# Introduction to Apache Spark

## What is Spark?

Spark Programming is nothing but a general-purpose & lightning fast cluster computing platform.

- an Apache foundation **open source** project; not a product
- **unified environment** for data scientists, developers and data engineers
- enables highly **iterative** analysis on **massive** volumes of data at scale
- an **in-memory computing** engine that works with **distributed** data, not a data store

Designed to integrate with all the BigData tools. Like Spark can access any Hadoop data source.\
Extending Hadoop MapReduce to the next level.

### Its relation with Hadoop

Hadoop framework made a grasp on the market, as is based on a simple programming model (MapReduce introduced by Google) extensively used by companies enabling a scalable, flexible, fault-tolerant and cost effective computing solution.

But Hadoop was designed for batch processing => no real-time data streaming

<u>So, is Spark another competing technology to the famous framework?</u>

Actually, **Spark is the natural evolution of Hadoop**, introduced for speeding up the Hadoop computational computing software process:

- 100 times faster in-memory mode
- 10 times faster running on disk

allowing iterative queries and real-time Data Analytics using Spark Streaming.

However, Spark is independent of Hadoop => it has its **own cluster management system**.\
Only uses Hadoop for storage purpose only.

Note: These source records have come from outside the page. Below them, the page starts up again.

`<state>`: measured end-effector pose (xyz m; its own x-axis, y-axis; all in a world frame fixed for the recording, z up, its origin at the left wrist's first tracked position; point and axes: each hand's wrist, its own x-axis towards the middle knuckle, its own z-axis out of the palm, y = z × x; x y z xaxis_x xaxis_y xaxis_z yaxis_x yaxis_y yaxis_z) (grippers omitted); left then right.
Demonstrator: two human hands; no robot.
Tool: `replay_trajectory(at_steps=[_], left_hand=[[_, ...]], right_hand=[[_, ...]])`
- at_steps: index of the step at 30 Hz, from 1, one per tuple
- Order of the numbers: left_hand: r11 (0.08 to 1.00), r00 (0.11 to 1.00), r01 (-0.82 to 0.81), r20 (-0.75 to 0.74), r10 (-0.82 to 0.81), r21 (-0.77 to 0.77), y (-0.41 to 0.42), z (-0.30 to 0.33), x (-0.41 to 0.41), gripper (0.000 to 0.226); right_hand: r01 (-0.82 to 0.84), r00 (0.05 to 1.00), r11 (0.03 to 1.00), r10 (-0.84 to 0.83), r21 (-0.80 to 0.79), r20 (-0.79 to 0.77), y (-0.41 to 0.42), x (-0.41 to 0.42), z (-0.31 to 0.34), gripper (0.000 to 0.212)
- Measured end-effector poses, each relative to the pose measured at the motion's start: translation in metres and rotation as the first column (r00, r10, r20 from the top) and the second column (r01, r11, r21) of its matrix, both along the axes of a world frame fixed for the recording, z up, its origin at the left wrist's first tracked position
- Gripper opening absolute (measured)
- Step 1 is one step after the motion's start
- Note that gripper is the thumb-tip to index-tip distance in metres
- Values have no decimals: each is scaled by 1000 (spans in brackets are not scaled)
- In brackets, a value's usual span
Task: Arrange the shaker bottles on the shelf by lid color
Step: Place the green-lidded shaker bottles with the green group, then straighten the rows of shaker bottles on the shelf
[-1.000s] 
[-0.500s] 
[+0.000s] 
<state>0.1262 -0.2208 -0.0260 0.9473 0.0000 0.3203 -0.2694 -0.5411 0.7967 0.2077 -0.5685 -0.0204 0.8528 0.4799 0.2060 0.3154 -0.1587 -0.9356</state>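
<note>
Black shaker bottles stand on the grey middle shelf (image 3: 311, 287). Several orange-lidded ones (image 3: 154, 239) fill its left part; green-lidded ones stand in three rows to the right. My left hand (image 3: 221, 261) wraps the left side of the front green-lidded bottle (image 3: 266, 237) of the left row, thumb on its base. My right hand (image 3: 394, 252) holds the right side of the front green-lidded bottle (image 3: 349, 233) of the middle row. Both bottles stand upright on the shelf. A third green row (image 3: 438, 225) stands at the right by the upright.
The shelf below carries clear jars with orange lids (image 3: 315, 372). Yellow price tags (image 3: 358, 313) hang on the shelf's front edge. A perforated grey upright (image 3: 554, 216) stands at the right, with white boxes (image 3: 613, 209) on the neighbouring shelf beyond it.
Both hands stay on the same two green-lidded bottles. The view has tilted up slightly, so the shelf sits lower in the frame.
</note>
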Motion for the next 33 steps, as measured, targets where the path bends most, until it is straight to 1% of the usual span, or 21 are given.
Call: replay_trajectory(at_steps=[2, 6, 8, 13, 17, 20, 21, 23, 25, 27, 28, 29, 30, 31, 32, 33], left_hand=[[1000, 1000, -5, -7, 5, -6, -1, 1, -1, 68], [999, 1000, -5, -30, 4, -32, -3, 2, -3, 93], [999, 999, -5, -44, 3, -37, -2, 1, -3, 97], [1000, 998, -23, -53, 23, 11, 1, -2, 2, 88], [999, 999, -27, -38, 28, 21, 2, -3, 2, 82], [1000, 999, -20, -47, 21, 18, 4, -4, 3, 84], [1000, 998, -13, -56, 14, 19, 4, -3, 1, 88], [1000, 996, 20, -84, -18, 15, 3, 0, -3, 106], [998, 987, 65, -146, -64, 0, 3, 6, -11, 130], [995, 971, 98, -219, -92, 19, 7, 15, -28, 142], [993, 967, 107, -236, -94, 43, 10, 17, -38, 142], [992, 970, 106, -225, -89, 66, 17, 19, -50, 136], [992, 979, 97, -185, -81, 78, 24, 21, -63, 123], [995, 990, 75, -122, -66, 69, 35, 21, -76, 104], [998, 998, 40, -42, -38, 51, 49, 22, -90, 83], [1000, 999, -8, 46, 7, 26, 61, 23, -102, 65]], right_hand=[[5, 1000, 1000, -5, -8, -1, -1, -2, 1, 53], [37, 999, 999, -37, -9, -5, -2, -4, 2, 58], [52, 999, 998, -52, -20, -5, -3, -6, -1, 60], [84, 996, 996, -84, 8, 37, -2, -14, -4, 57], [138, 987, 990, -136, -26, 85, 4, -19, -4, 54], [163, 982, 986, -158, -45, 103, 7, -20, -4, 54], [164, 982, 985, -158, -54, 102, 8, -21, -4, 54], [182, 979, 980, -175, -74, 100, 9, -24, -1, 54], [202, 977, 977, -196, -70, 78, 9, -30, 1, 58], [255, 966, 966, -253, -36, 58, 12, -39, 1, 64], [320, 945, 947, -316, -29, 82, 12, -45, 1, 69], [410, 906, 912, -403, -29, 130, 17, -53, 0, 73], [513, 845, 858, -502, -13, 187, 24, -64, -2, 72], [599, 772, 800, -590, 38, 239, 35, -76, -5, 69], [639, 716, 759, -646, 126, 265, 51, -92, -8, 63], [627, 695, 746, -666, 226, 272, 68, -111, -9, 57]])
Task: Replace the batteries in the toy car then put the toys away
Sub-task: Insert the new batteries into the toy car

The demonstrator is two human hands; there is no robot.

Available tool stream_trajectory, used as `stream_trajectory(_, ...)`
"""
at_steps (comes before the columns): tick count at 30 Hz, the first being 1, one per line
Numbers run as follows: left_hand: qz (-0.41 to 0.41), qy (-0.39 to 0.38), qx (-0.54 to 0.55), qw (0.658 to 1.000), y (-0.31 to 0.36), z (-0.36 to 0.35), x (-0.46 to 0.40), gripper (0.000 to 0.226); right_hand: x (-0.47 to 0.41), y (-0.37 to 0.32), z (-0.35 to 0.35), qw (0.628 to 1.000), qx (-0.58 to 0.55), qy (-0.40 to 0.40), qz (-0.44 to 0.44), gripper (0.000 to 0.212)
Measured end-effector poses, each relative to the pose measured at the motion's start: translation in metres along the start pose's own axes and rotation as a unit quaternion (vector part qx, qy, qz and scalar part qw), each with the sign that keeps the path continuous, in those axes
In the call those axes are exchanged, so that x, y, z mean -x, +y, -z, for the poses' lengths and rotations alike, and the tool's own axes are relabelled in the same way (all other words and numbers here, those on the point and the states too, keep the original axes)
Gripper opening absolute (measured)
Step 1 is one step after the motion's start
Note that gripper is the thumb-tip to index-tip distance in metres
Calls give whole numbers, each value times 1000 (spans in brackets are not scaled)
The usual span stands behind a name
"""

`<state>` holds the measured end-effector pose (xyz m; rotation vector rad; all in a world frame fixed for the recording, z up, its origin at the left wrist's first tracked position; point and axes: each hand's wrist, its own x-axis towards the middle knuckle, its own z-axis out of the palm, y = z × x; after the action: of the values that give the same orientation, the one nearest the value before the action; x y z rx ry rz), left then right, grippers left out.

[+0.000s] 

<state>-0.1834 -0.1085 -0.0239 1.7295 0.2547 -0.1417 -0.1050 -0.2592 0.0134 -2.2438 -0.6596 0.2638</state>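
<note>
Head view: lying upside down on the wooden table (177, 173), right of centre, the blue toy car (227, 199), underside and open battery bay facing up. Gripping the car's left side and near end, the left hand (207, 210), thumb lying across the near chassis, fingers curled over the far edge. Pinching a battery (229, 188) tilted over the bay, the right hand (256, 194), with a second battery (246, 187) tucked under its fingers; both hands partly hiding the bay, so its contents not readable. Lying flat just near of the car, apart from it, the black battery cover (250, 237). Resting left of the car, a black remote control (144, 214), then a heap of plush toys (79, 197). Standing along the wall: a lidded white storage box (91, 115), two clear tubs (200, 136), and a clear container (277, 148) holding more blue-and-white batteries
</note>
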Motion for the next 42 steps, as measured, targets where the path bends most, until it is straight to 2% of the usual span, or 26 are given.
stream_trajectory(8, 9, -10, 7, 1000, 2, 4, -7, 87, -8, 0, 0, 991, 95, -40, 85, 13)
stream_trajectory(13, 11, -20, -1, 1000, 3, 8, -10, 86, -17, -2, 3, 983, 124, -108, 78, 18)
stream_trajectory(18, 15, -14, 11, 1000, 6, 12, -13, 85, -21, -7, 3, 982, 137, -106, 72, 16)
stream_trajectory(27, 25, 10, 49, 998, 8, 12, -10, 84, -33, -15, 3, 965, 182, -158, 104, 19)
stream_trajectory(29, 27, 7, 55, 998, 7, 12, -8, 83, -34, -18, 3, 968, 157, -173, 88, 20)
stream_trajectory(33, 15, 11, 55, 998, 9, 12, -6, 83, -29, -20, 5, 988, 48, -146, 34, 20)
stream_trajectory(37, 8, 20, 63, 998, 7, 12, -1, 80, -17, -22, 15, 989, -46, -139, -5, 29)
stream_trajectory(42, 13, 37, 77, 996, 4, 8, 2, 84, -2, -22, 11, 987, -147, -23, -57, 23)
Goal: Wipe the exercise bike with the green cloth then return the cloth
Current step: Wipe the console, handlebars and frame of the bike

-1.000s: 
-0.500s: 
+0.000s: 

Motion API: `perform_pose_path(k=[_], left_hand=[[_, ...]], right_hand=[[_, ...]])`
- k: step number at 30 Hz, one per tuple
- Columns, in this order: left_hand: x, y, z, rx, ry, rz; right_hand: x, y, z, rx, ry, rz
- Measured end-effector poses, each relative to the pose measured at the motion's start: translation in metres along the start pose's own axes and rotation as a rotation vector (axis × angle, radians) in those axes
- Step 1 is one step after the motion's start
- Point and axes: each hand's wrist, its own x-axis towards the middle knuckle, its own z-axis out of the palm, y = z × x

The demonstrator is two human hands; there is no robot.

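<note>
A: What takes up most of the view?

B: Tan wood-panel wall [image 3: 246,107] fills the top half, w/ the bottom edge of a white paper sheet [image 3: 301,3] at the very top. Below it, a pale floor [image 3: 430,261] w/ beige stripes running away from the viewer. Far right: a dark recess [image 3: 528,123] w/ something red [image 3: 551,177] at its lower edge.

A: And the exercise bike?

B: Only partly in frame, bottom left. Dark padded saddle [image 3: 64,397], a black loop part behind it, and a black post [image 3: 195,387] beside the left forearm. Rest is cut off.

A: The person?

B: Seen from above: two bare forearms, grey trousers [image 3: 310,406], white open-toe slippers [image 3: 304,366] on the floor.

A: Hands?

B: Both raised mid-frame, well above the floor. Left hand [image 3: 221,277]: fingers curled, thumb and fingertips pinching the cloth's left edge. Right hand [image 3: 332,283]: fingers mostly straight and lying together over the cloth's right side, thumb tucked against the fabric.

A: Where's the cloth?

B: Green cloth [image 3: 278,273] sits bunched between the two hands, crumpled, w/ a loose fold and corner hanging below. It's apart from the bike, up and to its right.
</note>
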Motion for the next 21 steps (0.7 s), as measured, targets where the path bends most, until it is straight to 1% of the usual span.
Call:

### Why choose Apache Spark?

As we know, there was no general-purpose computing engine in the industry, since

1. To perform batch processing, we were using Hadoop MapReduce.
2. Also, to perform stream processing, we were using Apache Storm / S4.
3. Moreover, for interactive processing, we were using Apache Impala / Apache Tez.
4. To perform graph processing, we were using Neo4j / Apache Giraph.

Hence, there was no powerful engine in the industry, that can process the data both in real-time and batch mode. Even, Big data is characterized by its velocity, volume, variety, value, and veracity due to which it needs to be processed at a higher speed.

That's when Spark rises ★


### Spark Features

**1. Fast Processing:** saving time reducing the number of read-write operations to disk. 

**2. Flexibility:** supporting multiple languages, allows developers to write applications in **Java, Scala, R, or Python.**

**3. In-memory processing:** stores data in the RAM => quick access => accelerates the speed of analytics.

**4. Real-time processing:** designed to process real-time streaming data => instant outcomes.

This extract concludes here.